[Assigned task]: From the first line of the data through the line containing "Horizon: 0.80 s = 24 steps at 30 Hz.", return each line exactly.

[Data in this exercise]:
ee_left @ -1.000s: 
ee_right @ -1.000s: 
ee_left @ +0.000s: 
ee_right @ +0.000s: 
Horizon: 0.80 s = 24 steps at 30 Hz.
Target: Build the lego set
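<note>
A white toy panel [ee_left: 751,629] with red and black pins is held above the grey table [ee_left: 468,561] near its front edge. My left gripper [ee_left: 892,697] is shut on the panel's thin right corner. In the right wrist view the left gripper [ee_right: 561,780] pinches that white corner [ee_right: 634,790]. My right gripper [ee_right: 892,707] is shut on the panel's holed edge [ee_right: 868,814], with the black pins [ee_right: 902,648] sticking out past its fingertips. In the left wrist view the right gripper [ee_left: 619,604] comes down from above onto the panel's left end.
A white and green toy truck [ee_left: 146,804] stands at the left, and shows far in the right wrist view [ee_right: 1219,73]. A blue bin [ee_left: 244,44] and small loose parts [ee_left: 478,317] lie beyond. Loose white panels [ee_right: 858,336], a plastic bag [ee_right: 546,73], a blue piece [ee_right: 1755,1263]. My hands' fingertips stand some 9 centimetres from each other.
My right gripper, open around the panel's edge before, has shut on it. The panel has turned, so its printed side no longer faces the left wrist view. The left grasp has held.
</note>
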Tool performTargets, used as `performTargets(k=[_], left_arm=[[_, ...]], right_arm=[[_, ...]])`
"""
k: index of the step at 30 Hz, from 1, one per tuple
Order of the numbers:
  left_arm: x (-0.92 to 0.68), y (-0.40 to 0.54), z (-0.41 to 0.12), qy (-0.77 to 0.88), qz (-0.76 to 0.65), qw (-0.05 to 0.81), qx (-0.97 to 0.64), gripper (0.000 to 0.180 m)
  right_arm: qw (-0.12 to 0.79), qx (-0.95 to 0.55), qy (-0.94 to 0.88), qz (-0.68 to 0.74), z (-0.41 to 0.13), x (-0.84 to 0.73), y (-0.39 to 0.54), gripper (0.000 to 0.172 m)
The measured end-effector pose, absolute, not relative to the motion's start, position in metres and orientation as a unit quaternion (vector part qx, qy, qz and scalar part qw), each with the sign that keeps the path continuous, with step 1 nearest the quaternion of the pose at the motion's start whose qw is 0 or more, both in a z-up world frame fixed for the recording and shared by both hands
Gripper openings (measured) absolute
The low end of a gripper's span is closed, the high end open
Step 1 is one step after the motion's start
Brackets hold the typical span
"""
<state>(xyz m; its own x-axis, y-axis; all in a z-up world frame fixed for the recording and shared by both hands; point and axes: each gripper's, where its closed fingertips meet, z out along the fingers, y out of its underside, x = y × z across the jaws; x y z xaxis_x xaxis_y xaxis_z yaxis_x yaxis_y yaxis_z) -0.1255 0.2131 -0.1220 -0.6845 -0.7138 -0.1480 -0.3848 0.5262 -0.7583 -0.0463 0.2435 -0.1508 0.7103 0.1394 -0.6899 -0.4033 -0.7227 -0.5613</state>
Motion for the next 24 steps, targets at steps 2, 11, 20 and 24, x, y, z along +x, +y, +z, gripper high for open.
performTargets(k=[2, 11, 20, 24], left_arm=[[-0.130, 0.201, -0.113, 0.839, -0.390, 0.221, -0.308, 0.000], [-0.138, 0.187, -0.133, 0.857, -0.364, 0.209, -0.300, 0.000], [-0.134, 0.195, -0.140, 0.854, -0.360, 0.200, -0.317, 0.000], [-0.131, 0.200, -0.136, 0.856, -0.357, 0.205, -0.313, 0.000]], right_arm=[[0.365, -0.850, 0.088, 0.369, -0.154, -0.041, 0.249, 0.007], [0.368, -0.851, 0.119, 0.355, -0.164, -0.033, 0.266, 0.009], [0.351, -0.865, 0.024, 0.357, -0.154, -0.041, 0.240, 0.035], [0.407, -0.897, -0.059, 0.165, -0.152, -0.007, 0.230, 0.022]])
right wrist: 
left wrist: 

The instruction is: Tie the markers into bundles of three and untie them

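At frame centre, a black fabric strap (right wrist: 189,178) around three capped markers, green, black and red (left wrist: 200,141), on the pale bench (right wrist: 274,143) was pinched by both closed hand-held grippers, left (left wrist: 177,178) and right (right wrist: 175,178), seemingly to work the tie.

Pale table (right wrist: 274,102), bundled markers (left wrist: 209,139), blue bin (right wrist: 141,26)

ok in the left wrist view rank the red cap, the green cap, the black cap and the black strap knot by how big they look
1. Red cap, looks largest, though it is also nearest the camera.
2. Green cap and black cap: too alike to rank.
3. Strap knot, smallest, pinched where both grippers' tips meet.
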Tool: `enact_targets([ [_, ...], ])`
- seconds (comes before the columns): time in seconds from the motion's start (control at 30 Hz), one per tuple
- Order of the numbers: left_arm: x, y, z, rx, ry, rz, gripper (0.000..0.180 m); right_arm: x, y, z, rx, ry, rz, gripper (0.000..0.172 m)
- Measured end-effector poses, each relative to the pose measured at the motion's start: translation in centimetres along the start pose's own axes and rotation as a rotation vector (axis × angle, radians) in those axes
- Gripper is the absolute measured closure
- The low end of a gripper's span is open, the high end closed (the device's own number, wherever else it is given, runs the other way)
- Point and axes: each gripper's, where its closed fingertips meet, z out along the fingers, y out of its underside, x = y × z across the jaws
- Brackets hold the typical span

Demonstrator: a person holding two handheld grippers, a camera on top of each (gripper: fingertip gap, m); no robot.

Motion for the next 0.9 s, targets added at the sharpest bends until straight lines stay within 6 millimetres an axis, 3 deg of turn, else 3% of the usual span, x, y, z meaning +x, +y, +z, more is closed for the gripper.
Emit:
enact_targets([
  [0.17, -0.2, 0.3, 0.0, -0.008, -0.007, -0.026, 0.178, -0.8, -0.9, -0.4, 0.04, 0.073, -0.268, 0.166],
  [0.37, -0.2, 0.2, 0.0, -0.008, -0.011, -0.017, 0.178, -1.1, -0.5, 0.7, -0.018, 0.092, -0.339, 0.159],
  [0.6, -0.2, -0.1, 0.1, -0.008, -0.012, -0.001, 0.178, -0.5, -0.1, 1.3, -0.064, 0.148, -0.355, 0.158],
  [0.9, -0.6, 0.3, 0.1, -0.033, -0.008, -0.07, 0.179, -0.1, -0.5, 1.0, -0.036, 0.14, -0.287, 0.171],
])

[Answer to this exercise]:
ee_left @ -1.000s: 
ee_right @ -1.000s: 
ee_left @ +0.000s: 
ee_right @ +0.000s: 
Horizon: 0.80 s = 24 steps at 30 Hz.

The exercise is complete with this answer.